(EXERCISE DIRECTIONS)
In this exercise, reproduce the whole listing exactly.

(DATA BLOCK)

——

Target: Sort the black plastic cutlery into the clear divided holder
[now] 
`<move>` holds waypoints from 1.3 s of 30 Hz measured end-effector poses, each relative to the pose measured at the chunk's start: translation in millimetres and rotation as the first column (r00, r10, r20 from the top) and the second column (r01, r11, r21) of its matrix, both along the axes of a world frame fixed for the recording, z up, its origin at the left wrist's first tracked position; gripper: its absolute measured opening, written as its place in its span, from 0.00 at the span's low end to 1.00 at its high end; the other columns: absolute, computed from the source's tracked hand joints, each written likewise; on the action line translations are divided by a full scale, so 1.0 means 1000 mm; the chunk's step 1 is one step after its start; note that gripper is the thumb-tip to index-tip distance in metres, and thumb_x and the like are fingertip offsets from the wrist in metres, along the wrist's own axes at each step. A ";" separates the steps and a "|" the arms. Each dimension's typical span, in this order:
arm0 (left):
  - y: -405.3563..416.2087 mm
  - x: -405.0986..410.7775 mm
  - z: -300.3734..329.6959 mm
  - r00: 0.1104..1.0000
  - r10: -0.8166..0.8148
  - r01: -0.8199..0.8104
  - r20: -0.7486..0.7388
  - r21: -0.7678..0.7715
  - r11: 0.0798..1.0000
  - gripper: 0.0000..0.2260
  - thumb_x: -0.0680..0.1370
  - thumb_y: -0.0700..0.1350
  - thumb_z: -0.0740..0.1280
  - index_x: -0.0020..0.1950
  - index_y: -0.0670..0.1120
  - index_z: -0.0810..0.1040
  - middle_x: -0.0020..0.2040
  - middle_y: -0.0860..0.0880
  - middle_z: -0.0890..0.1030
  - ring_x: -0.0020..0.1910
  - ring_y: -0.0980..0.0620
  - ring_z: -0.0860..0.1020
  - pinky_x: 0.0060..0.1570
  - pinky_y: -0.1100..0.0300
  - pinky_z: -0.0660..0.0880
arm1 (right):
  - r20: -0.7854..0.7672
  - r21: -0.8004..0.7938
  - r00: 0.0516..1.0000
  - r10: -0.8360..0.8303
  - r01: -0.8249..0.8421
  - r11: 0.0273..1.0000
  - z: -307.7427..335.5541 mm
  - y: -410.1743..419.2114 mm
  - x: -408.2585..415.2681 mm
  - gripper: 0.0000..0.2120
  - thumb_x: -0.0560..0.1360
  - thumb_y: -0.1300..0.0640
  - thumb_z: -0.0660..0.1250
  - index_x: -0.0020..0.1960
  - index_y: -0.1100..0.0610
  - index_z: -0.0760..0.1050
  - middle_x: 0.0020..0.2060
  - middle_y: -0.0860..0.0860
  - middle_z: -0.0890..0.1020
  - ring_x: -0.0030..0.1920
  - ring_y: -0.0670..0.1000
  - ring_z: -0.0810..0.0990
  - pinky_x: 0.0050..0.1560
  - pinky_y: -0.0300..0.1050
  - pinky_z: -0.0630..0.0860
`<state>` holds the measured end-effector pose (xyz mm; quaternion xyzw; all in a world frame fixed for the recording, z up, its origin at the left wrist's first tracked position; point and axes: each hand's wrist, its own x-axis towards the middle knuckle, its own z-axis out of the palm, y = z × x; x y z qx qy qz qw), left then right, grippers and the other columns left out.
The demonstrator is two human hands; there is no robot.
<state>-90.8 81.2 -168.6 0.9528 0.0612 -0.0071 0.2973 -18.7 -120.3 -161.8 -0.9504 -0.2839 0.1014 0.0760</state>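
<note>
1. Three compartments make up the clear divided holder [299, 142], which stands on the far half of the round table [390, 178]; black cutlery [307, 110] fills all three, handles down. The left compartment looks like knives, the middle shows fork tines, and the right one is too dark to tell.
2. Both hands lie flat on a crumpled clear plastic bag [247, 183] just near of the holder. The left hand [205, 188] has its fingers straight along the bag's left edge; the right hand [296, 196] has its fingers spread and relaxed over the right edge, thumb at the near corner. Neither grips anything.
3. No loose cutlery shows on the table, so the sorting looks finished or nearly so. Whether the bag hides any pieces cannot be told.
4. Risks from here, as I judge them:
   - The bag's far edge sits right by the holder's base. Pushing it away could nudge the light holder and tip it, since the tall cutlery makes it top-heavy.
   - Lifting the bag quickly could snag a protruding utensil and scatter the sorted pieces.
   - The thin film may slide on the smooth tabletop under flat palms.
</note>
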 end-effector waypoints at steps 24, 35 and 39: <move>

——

(RESULT)
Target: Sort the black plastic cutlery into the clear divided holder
[now] 
`<move>` holds waypoints from 1.3 s of 30 Hz measured end-effector poses, each relative to the pose measured at the chunk's start: translation in millimetres and rotation as the first column (r00, r10, r20 from the top) and the second column (r01, r11, r21) of its matrix, both along the axes of a world frame fixed for the recording, z up, its origin at the left wrist's first tracked position; gripper: its absolute measured opening, written as its place in its span, from 0.00 at the span's low end to 1.00 at its high end; the other columns: absolute, computed from the source's tracked hand joints, each written likewise; on the action line translations are divided by a full scale, so 1.0 means 1000 mm; the chunk's step 1 is one step after its start; note that gripper is the thumb-tip to index-tip distance in metres, and thumb_x and the like are fingertip offsets from the wrist in metres, along the wrist's own axes at each step. A ";" separates the steps and a "|" the arms. Each dimension's typical span, in this order:
arm0 (left):
  - y: -405.3563..416.2087 mm
  - x: -405.0986..410.7775 mm
  - z: -300.3734..329.6959 mm
  - r00: 0.1104..1.0000
  - r10: -0.8166..0.8148
  - r01: -0.8199..0.8104
  - r20: -0.7486..0.7388
  - r21: -0.7678..0.7715
  - r11: 0.0798..1.0000
  - gripper: 0.0000..0.2260
  - thumb_x: -0.0680..0.1370
  - thumb_y: -0.0700..0.1350
  - thumb_z: -0.0740..0.1280
  - index_x: -0.0020..0.1950
  - index_y: -0.0670..0.1120
  - index_z: -0.0810..0.1040
  - middle_x: -0.0020..0.2040
  - middle_y: -0.0860..0.0880
  - middle_z: -0.0890..0.1030
  - ring_x: -0.0020..0.1910
  - ring_y: -0.0980..0.0620
  - ring_z: -0.0860..0.1020
  - pinky_x: 0.0060..0.1570
  - pinky_y: -0.1100..0.0300
  - pinky_z: -0.0660..0.0880
arm1 (right):
  - r20: -0.7854..0.7672
  - r21: -0.8004..0.7938
  - r00: 0.0516..1.0000
  - r10: -0.8360..0.8303
  - r01: -0.8249..0.8421
  - r11: 0.0273..1.0000
  - z: -307.7427..335.5541 mm
  - y: -410.1743..419.2114 mm
  - x: -408.2585..415.2681 mm
  - gripper: 0.0000..0.2120
  - thumb_x: -0.0560..0.1360
  - thumb_y: -0.1300..0.0640
  - thumb_z: -0.0660..0.1250
  - index_x: -0.0020..0.1960
  - index_y: -0.1100..0.0610
  - index_z: -0.0760..0.1050
  - middle_x: 0.0020..0.2060
  - middle_y: -0.0860..0.0860
  - middle_z: -0.0890..0.1020
  - ring_x: -0.0030..0.1920
  - ring_y: -0.0670..0.1000
  - ring_z: -0.0810..0.0990
  - pinky_x: 0.0050..0.1560
  - pinky_y: -0.0300..0.1050
  - pinky_z: -0.0630..0.0860
`<state>` holds the measured end-effector pose (xyz mm; quaternion xyzw; all in a world frame fixed for the recording, z up, its origin at the left wrist's first tracked position; point and axes: each hand's wrist, its own x-axis towards the middle knuckle, its own z-axis out of the palm, y = z × x; x y z qx qy qz qw), left then right, grippers and the other columns left out.
The demonstrator is two human hands; there is no robot.
<state>-90.8 81.2 -168.6 0.9528 0.0612 -0.0071 0.2973 -18.7 -120.3 -161.8 -0.9504 -0.2839 0.1014 0.0760</state>
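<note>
1. Three compartments make up the clear divided holder [299, 142], which stands on the far half of the round table [390, 178]; black cutlery [307, 110] fills all three, handles down. The left compartment looks like knives, the middle shows fork tines, and the right one is too dark to tell.
2. Both hands lie flat on a crumpled clear plastic bag [247, 183] just near of the holder. The left hand [205, 188] has its fingers straight along the bag's left edge; the right hand [296, 196] has its fingers spread and relaxed over the right edge, thumb at the near corner. Neither grips anything.
3. No loose cutlery shows on the table, so the sorting looks finished or nearly so. Whether the bag hides any pieces cannot be told.
4. Risks from here, as I judge them:
   - The bag's far edge sits right by the holder's base. Pushing it away could nudge the light holder and tip it, since the tall cutlery makes it top-heavy.
   - Lifting the bag quickly could snag a protruding utensil and scatter the sorted pieces.
   - The thin film may slide on the smooth tabletop under flat palms.
</note>
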 end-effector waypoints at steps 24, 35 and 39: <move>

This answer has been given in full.